[[ EXERCISE INPUT open ]]
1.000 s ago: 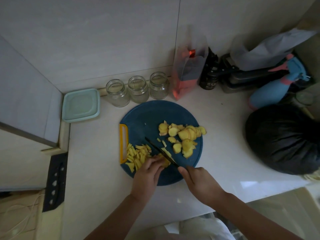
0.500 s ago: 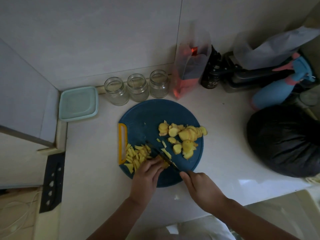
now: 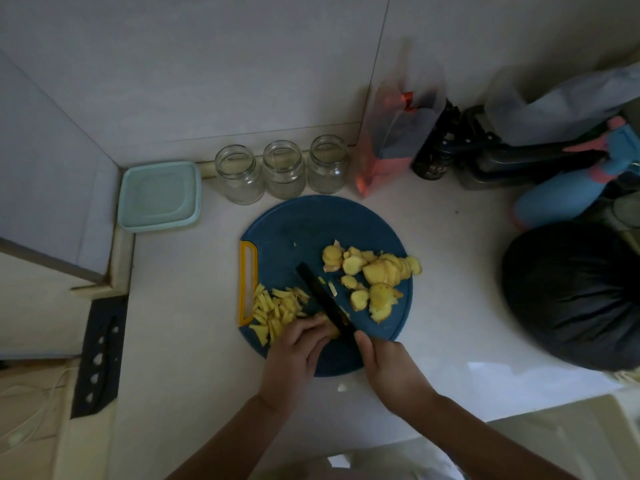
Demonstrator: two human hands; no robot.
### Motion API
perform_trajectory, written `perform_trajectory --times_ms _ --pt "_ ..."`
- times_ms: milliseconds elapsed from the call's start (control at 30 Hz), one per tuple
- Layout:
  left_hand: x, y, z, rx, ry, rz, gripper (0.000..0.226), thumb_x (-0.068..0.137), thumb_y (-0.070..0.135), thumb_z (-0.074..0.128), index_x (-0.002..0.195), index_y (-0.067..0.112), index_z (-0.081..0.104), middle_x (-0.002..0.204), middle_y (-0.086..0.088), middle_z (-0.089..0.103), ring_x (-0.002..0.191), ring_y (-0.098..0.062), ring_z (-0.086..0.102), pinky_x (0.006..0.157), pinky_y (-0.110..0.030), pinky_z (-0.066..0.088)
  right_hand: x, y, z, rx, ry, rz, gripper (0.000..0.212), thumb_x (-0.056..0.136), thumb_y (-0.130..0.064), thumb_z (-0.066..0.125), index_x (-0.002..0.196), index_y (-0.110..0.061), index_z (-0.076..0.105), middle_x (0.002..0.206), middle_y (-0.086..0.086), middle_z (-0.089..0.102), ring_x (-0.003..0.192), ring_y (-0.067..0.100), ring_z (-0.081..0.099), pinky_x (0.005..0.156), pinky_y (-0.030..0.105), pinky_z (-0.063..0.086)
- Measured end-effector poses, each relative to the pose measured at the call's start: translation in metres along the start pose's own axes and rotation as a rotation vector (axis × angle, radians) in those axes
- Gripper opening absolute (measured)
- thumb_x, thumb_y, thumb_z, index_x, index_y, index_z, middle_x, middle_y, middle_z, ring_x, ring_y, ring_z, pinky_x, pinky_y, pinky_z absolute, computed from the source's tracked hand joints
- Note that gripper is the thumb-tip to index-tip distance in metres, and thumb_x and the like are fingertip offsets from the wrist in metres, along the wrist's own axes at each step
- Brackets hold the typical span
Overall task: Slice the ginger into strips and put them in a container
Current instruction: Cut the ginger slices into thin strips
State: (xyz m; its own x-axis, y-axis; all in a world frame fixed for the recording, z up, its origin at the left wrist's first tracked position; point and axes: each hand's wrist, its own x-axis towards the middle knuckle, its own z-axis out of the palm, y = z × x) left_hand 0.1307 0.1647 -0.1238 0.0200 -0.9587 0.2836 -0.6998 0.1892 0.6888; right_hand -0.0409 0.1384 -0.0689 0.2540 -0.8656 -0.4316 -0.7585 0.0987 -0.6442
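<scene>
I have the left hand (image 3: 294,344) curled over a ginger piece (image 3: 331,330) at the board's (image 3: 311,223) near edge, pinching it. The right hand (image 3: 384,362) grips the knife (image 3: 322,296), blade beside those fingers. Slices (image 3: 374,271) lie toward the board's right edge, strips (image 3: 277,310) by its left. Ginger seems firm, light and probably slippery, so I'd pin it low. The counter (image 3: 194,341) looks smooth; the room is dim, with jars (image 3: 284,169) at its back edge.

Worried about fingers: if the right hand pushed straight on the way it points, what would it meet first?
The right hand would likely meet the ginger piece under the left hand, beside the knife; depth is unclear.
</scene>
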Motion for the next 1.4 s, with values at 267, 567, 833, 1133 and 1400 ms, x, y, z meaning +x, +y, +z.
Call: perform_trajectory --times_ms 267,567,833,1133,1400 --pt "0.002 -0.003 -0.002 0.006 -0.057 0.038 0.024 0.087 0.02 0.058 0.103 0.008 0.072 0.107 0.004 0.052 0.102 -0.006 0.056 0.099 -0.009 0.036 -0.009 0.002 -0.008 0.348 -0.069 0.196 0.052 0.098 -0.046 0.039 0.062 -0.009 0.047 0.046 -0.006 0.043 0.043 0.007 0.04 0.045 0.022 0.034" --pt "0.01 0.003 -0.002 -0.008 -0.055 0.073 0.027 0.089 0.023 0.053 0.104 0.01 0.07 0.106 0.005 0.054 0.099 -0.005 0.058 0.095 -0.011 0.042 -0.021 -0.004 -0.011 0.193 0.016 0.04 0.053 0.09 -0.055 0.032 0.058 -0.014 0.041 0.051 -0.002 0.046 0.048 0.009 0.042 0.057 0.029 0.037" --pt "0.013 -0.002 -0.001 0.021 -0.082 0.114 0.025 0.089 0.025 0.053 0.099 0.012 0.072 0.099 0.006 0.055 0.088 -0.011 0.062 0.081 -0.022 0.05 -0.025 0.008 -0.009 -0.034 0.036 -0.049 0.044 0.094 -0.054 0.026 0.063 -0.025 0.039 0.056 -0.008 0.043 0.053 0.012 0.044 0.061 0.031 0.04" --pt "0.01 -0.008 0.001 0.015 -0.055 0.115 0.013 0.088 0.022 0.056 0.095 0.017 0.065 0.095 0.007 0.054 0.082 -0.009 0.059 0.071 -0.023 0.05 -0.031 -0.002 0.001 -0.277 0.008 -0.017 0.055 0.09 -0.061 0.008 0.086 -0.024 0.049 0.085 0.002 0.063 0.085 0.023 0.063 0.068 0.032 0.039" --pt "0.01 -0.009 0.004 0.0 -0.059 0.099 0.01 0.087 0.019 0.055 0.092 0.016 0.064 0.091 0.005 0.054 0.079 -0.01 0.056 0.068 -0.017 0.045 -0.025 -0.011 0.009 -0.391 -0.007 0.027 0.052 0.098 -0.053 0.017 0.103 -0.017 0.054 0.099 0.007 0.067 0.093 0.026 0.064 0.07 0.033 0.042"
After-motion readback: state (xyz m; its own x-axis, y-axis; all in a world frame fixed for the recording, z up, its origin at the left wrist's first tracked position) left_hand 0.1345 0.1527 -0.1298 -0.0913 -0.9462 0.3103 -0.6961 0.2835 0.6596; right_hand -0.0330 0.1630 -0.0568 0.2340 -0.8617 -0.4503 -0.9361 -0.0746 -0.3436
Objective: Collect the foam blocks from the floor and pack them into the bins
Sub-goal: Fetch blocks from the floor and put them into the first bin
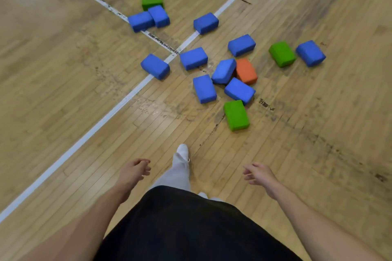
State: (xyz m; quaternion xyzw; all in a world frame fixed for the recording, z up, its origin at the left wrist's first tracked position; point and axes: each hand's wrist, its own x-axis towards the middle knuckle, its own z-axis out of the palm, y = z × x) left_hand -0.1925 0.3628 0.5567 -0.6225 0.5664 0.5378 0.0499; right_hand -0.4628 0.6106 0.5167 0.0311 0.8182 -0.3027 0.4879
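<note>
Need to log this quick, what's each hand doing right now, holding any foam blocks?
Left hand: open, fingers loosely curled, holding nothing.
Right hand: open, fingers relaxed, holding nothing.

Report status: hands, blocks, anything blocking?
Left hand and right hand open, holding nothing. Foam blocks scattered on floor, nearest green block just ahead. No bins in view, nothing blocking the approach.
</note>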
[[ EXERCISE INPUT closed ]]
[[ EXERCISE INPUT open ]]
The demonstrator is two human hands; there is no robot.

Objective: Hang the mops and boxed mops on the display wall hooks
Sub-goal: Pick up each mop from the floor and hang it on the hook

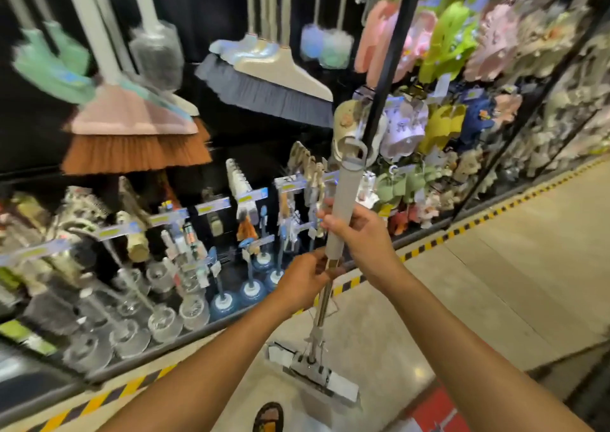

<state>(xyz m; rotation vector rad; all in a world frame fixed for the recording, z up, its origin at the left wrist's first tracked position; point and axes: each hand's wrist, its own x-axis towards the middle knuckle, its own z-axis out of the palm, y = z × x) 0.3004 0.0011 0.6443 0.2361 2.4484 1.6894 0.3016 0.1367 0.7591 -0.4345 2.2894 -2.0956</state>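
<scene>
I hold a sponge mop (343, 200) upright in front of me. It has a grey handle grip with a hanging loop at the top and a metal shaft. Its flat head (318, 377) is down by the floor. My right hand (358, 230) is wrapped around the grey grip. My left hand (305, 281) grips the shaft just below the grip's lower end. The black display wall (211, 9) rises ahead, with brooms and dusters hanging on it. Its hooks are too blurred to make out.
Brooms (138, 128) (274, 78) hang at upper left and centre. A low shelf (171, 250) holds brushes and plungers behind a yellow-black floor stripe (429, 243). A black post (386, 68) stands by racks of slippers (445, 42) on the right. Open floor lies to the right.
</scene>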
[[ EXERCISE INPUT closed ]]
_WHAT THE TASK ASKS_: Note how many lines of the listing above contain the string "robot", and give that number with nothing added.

_ANSWER TO THIS EXERCISE_: 2